Sunday, 26. March 2006
Adobe Photoshop CS2 Cropping Tool Bug
Mac OS X version (not tested on Windows)


I want to crop this image to a square area. The area of interest also needs to be rotated to match the resulting square form.

The good thing in Photoshop is, that with the cropping tool both tasks can be accomplished in one step.

1. With the cropping tool selected draw a rectangle over the area of interest.

2. Move the mouse pointer out of the highlighted bounding box, and you'll see the pointer changing to a curved arrow shape, wich depicts the now doable rotation function.

3. Press and hold the mouse button, then move the mouse around and you'll see the bounding box rotate. Rotate the bounding box lines until they align to the line in your image, that you want in 90 degrees grid.

4. The size of the bounding box can be adjusted again by dragging one of it's 4 corner points.



5. Finally press the [Return]-key and you're done. The image should now be rotated and cropped in one magical swash.

Now I'll describe the problem I encountered with this function in PS CS2 (tested on Power Mac Dual G4 MDD and iBook G3)

To better illustrate the effect, I've laid an vector form above the image layer. Both have the same degree of ration. So when cropping and rotating the complete image, all should fit in 90 degrees grid and the vector form should still be aligned to the rastered image of the layer beneath.



But as the final picture shows, that's not the case!! As you can see the vector form has been rotated as we would have expected, but the rasterized layer below has not!



The bug seems to be fully isolated now: The wrong rotation of raster images only happens with pixel values of about < "150 px", or if other small measurements like "1 cm" are put in either width or height parameter field of the cropping tool.

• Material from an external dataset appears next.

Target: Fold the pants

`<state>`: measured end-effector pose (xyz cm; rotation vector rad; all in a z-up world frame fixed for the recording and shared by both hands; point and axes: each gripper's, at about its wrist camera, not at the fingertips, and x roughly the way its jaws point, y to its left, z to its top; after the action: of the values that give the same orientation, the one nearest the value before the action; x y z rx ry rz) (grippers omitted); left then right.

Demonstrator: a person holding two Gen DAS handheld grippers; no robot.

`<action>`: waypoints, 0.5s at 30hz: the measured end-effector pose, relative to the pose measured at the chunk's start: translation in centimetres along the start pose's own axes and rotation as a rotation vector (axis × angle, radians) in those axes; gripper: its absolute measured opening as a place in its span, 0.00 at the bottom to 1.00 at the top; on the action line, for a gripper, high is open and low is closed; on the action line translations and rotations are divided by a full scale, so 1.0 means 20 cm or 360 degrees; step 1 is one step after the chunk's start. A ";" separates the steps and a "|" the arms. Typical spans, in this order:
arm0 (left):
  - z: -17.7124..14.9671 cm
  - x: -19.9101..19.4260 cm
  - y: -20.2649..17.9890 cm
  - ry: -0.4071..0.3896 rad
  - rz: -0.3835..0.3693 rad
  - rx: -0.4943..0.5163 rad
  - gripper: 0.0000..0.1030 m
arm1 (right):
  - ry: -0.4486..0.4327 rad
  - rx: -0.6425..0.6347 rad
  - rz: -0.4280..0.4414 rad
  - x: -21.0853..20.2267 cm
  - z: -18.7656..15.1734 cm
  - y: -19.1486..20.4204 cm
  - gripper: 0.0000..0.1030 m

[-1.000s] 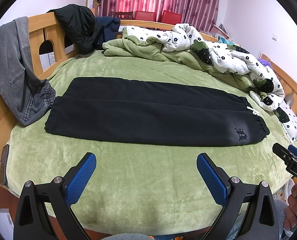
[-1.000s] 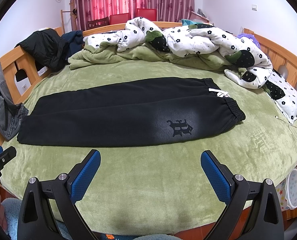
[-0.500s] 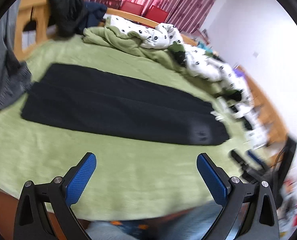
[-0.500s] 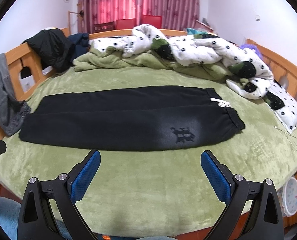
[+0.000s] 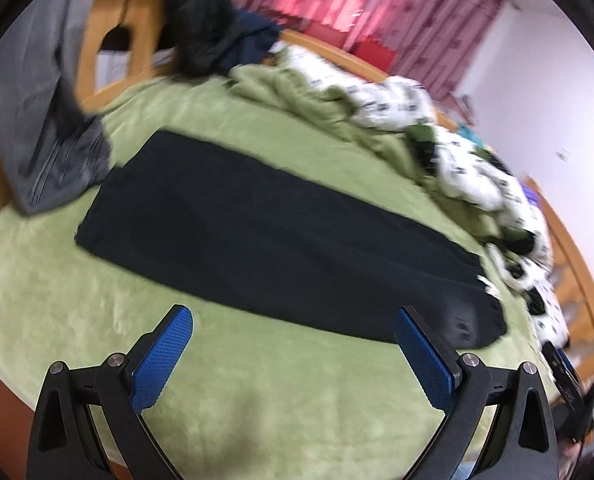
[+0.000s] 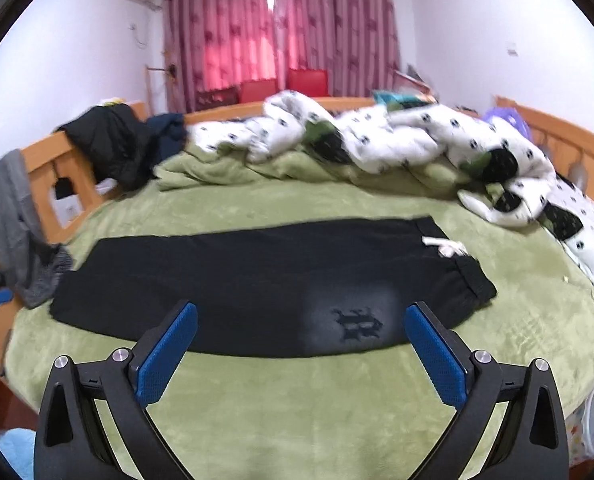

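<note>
Black pants (image 5: 265,236) lie flat on the green bed (image 5: 257,392), folded lengthwise, cuffs to the left and waistband to the right. In the right wrist view the pants (image 6: 257,280) show a dark logo (image 6: 357,322) and a white drawstring (image 6: 445,245) near the waistband. My left gripper (image 5: 293,348) is open and empty, above the bed in front of the pants. My right gripper (image 6: 301,340) is open and empty, just in front of the pants' near edge by the logo.
A rumpled white spotted and green duvet (image 6: 377,148) lies along the far side. Grey jeans (image 5: 37,128) and a black jacket (image 5: 201,20) hang on the wooden bed frame (image 6: 45,160) at left. A pillow (image 6: 585,232) lies at right.
Both grippers have moved in closer to the pants. The left view has swung and tilted, with the cuffs now nearer. Both stay open.
</note>
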<state>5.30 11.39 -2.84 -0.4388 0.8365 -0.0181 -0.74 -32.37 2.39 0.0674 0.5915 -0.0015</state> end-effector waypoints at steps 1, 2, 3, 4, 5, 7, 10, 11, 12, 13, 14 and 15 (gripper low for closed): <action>-0.01 0.05 0.04 0.0004 0.0020 -0.0023 0.98 | 0.0016 -0.0002 -0.0048 0.05 -0.01 -0.03 0.99; -0.03 0.12 0.08 0.0011 0.0089 -0.0051 0.98 | 0.0043 -0.0015 -0.0117 0.12 -0.03 -0.07 0.99; -0.04 0.18 0.11 0.0022 0.0167 -0.0070 0.98 | 0.0068 -0.0022 -0.0160 0.17 -0.05 -0.09 0.99; -0.05 0.23 0.14 0.0034 0.0227 -0.0084 0.98 | 0.0089 -0.0017 -0.0174 0.21 -0.07 -0.12 0.99; -0.07 0.29 0.17 0.0057 0.0256 -0.0084 0.98 | 0.0118 -0.0002 -0.0171 0.25 -0.10 -0.14 0.99; -0.10 0.38 0.22 0.0109 0.0250 -0.0075 0.98 | 0.0146 0.0061 -0.0137 0.35 -0.18 -0.22 0.99; -0.15 0.50 0.30 0.0201 0.0255 -0.0095 0.98 | 0.0173 0.0101 -0.0173 0.47 -0.31 -0.31 0.99; -0.16 0.53 0.32 0.0233 0.0239 -0.0110 0.97 | 0.0190 0.0115 -0.0211 0.51 -0.35 -0.33 0.99; -0.18 0.57 0.35 0.0267 0.0215 -0.0134 0.97 | 0.0227 0.0138 -0.0247 0.57 -0.40 -0.37 0.99; -0.19 0.60 0.37 0.0287 0.0190 -0.0163 0.96 | 0.0263 0.0149 -0.0252 0.61 -0.43 -0.40 0.99; -0.20 0.61 0.39 0.0277 0.0170 -0.0188 0.96 | 0.0319 0.0167 -0.0231 0.65 -0.46 -0.43 0.99; -0.20 0.61 0.41 0.0217 0.0138 -0.0211 0.95 | 0.0360 0.0196 -0.0203 0.69 -0.49 -0.46 0.98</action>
<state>9.36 15.09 -17.10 -0.5301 0.9937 0.0888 5.03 -40.68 -13.91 0.1508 0.8210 -0.1557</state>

Results of this bug become most obvious if the bounding box will be rotated in steps of about 45 degree angles.

If you crop your Images to sizes larger than about 450 px in any direction, you can be safe that this bug doesn’t affect your image.

PS: This bug is really tricky in it’s nature, if you think you nailed it, then it’s already vanished… But we come closer with every use of the Cropping Tool. ;-)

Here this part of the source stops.